(Stored data)
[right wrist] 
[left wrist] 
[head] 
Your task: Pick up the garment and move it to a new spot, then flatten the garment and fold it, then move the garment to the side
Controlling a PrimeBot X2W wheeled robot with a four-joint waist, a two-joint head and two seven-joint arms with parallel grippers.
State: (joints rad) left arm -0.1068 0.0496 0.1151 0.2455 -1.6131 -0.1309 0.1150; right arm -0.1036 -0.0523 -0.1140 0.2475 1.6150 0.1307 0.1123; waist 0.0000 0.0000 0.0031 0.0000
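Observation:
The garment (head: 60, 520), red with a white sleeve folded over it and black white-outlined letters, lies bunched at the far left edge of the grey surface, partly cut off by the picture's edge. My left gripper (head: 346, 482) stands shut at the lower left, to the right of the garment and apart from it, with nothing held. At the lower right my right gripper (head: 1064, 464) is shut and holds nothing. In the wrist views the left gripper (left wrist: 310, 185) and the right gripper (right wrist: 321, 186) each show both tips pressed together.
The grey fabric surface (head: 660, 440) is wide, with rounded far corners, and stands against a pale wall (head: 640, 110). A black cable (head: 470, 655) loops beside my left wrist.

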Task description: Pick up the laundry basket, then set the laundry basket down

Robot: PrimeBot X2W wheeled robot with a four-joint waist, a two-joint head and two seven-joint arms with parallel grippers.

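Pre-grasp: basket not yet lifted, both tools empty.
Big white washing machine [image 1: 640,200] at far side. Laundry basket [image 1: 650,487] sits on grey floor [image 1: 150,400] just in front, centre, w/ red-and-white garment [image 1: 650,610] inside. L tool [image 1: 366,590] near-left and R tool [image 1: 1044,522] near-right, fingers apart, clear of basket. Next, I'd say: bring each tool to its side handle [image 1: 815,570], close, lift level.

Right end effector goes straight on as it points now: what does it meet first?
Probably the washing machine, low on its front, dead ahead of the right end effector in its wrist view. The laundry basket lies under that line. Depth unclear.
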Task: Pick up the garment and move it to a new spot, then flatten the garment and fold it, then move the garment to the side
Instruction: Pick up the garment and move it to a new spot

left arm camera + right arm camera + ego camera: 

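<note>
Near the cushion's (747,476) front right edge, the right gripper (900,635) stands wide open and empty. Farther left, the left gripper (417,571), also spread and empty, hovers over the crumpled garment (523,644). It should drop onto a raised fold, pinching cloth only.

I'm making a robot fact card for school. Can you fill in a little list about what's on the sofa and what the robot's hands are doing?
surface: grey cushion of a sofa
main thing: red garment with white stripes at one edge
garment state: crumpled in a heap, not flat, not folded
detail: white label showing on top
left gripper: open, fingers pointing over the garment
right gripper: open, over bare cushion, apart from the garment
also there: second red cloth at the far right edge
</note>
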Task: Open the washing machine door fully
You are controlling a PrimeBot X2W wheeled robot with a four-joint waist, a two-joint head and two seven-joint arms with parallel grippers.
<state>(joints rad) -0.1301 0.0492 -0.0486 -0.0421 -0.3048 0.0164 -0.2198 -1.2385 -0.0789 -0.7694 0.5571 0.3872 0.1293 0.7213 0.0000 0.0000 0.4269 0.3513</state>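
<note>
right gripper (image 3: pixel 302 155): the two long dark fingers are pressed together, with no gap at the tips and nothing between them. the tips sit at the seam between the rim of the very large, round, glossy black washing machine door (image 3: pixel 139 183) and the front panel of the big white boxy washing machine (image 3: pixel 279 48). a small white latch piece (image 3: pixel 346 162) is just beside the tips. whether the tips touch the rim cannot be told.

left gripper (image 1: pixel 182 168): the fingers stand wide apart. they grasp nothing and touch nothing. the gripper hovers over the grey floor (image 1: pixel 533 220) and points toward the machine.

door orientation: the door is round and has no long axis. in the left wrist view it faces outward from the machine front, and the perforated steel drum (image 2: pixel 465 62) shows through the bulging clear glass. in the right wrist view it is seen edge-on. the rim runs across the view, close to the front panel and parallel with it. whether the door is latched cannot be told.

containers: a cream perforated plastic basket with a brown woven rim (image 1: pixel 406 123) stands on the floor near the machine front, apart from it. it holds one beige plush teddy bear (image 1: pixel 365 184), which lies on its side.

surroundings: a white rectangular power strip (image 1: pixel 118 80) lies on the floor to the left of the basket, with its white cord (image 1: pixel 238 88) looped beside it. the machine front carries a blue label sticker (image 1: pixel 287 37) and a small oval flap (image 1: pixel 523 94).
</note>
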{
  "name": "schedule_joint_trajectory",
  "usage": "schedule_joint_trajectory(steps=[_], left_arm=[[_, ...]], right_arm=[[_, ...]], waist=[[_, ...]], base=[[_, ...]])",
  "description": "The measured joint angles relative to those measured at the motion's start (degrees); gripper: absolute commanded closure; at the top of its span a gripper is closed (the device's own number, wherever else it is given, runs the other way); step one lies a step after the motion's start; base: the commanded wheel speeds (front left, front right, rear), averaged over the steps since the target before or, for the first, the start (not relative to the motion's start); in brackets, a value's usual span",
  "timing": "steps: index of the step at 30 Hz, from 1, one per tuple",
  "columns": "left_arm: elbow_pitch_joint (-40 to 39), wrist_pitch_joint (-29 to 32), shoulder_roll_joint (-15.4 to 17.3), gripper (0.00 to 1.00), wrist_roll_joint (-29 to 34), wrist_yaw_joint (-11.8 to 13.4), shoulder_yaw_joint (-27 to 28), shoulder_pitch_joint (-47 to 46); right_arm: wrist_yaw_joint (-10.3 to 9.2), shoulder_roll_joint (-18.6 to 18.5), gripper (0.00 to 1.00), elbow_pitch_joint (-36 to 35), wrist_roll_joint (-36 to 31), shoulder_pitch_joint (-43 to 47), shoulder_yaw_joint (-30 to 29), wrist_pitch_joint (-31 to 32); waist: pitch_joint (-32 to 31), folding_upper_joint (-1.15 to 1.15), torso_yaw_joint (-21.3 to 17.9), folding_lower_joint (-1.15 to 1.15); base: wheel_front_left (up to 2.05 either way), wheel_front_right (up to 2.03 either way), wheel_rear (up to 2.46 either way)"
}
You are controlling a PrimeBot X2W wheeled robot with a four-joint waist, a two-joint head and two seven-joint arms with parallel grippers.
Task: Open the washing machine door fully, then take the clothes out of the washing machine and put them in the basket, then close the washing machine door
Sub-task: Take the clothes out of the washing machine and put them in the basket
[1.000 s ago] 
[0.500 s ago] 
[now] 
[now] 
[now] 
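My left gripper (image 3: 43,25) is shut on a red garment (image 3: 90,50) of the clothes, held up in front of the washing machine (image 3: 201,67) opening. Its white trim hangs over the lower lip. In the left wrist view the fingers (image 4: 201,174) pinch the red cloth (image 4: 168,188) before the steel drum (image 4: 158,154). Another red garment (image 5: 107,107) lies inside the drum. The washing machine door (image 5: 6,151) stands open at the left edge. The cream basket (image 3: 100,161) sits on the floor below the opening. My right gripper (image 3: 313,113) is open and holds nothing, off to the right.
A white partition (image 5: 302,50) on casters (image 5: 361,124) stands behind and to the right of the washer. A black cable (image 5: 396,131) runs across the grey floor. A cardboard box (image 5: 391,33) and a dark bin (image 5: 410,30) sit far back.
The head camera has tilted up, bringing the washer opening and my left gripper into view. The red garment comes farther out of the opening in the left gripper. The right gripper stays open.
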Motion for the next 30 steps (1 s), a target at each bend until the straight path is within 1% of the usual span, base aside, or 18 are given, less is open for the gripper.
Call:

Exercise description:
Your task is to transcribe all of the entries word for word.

Output:
[right wrist] 
[left wrist] 
[head] 
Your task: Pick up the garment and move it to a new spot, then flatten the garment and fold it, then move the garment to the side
Controlling a PrimeBot X2W wheeled robot with a four-joint waist, a two-joint head and two seven-joint arms with parallel grippers.
State: (joints rad) left arm -0.1068 0.0496 0.1151 0.2455 -1.6131 -0.1309 0.1150; right arm -0.1036 -0.0523 -0.1140 0.2475 1.6150 0.1307 0.1123; waist 0.0000 0.0000 0.0031 0.0000
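Observation:
The garment (head: 60, 520), red with a white sleeve folded over it and black white-outlined letters, lies bunched at the far left edge of the grey surface, partly cut off by the picture's edge. My left gripper (head: 346, 482) stands shut at the lower left, to the right of the garment and apart from it, with nothing held. At the lower right my right gripper (head: 1064, 464) is shut and holds nothing. In the wrist views the left gripper (left wrist: 310, 185) and the right gripper (right wrist: 321, 186) each show both tips pressed together.
The grey fabric surface (head: 660, 440) is wide, with rounded far corners, and stands against a pale wall (head: 640, 110). A black cable (head: 470, 655) loops beside my left wrist.
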
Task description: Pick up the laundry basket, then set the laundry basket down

Robot: PrimeBot X2W wheeled robot with a four-joint waist, a two-joint head and two seven-joint arms with parallel grippers.

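Pre-grasp: basket not yet lifted, both tools empty.
Big white washing machine [image 1: 640,200] at far side. Laundry basket [image 1: 650,487] sits on grey floor [image 1: 150,400] just in front, centre, w/ red-and-white garment [image 1: 650,610] inside. L tool [image 1: 366,590] near-left and R tool [image 1: 1044,522] near-right, fingers apart, clear of basket. Next, I'd say: bring each tool to its side handle [image 1: 815,570], close, lift level.

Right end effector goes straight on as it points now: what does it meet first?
Probably the washing machine, low on its front, dead ahead of the right end effector in its wrist view. The laundry basket lies under that line. Depth unclear.
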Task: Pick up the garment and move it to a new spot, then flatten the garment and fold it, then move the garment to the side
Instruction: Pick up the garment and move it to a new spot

left arm camera + right arm camera + ego camera: 

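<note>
Near the cushion's (747,476) front right edge, the right gripper (900,635) stands wide open and empty. Farther left, the left gripper (417,571), also spread and empty, hovers over the crumpled garment (523,644). It should drop onto a raised fold, pinching cloth only.

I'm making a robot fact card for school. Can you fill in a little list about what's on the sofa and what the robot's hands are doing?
surface: grey cushion of a sofa
main thing: red garment with white stripes at one edge
garment state: crumpled in a heap, not flat, not folded
detail: white label showing on top
left gripper: open, fingers pointing over the garment
right gripper: open, over bare cushion, apart from the garment
also there: second red cloth at the far right edge
</note>
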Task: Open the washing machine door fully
You are controlling a PrimeBot X2W wheeled robot with a four-joint waist, a two-joint head and two seven-joint arms with parallel grippers.
<state>(joints rad) -0.1301 0.0492 -0.0486 -0.0421 -0.3048 0.0164 -0.2198 -1.2385 -0.0789 -0.7694 0.5571 0.3872 0.1293 0.7213 0.0000 0.0000 0.4269 0.3513</state>
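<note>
right gripper (image 3: pixel 302 155): the two long dark fingers are pressed together, with no gap at the tips and nothing between them. the tips sit at the seam between the rim of the very large, round, glossy black washing machine door (image 3: pixel 139 183) and the front panel of the big white boxy washing machine (image 3: pixel 279 48). a small white latch piece (image 3: pixel 346 162) is just beside the tips. whether the tips touch the rim cannot be told.

left gripper (image 1: pixel 182 168): the fingers stand wide apart. they grasp nothing and touch nothing. the gripper hovers over the grey floor (image 1: pixel 533 220) and points toward the machine.

door orientation: the door is round and has no long axis. in the left wrist view it faces outward from the machine front, and the perforated steel drum (image 2: pixel 465 62) shows through the bulging clear glass. in the right wrist view it is seen edge-on. the rim runs across the view, close to the front panel and parallel with it. whether the door is latched cannot be told.

containers: a cream perforated plastic basket with a brown woven rim (image 1: pixel 406 123) stands on the floor near the machine front, apart from it. it holds one beige plush teddy bear (image 1: pixel 365 184), which lies on its side.

surroundings: a white rectangular power strip (image 1: pixel 118 80) lies on the floor to the left of the basket, with its white cord (image 1: pixel 238 88) looped beside it. the machine front carries a blue label sticker (image 1: pixel 287 37) and a small oval flap (image 1: pixel 523 94).
</note>
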{
  "name": "schedule_joint_trajectory",
  "usage": "schedule_joint_trajectory(steps=[_], left_arm=[[_, ...]], right_arm=[[_, ...]], waist=[[_, ...]], base=[[_, ...]])",
  "description": "The measured joint angles relative to those measured at the motion's start (degrees); gripper: absolute commanded closure; at the top of its span a gripper is closed (the device's own number, wherever else it is given, runs the other way); step one lies a step after the motion's start; base: the commanded wheel speeds (front left, front right, rear), averaged over the steps since the target before or, for the first, the start (not relative to the motion's start); in brackets, a value's usual span",
  "timing": "steps: index of the step at 30 Hz, from 1, one per tuple",
  "columns": "left_arm: elbow_pitch_joint (-40 to 39), wrist_pitch_joint (-29 to 32), shoulder_roll_joint (-15.4 to 17.3), gripper (0.00 to 1.00), wrist_roll_joint (-29 to 34), wrist_yaw_joint (-11.8 to 13.4), shoulder_yaw_joint (-27 to 28), shoulder_pitch_joint (-47 to 46); right_arm: wrist_yaw_joint (-10.3 to 9.2), shoulder_roll_joint (-18.6 to 18.5), gripper (0.00 to 1.00), elbow_pitch_joint (-36 to 35), wrist_roll_joint (-36 to 31), shoulder_pitch_joint (-43 to 47), shoulder_yaw_joint (-30 to 29), wrist_pitch_joint (-31 to 32); waist: pitch_joint (-32 to 31), folding_upper_joint (-1.15 to 1.15), torso_yaw_joint (-21.3 to 17.9), folding_lower_joint (-1.15 to 1.15); base: wheel_front_left (up to 2.05 either way), wheel_front_right (up to 2.03 either way), wheel_rear (up to 2.46 either way)"
}
You are controlling a PrimeBot X2W wheeled robot with a four-joint waist, a two-joint head and two seven-joint arms with parallel grippers.
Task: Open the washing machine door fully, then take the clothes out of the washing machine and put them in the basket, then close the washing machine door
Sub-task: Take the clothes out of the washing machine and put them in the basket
[1.000 s ago] 
[0.500 s ago] 
[now] 
[now] 
[now] 
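My left gripper (image 3: 43,25) is shut on a red garment (image 3: 90,50) of the clothes, held up in front of the washing machine (image 3: 201,67) opening. Its white trim hangs over the lower lip. In the left wrist view the fingers (image 4: 201,174) pinch the red cloth (image 4: 168,188) before the steel drum (image 4: 158,154). Another red garment (image 5: 107,107) lies inside the drum. The washing machine door (image 5: 6,151) stands open at the left edge. The cream basket (image 3: 100,161) sits on the floor below the opening. My right gripper (image 3: 313,113) is open and holds nothing, off to the right.
A white partition (image 5: 302,50) on casters (image 5: 361,124) stands behind and to the right of the washer. A black cable (image 5: 396,131) runs across the grey floor. A cardboard box (image 5: 391,33) and a dark bin (image 5: 410,30) sit far back.
The head camera has tilted up, bringing the washer opening and my left gripper into view. The red garment comes farther out of the opening in the left gripper. The right gripper stays open.
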Motion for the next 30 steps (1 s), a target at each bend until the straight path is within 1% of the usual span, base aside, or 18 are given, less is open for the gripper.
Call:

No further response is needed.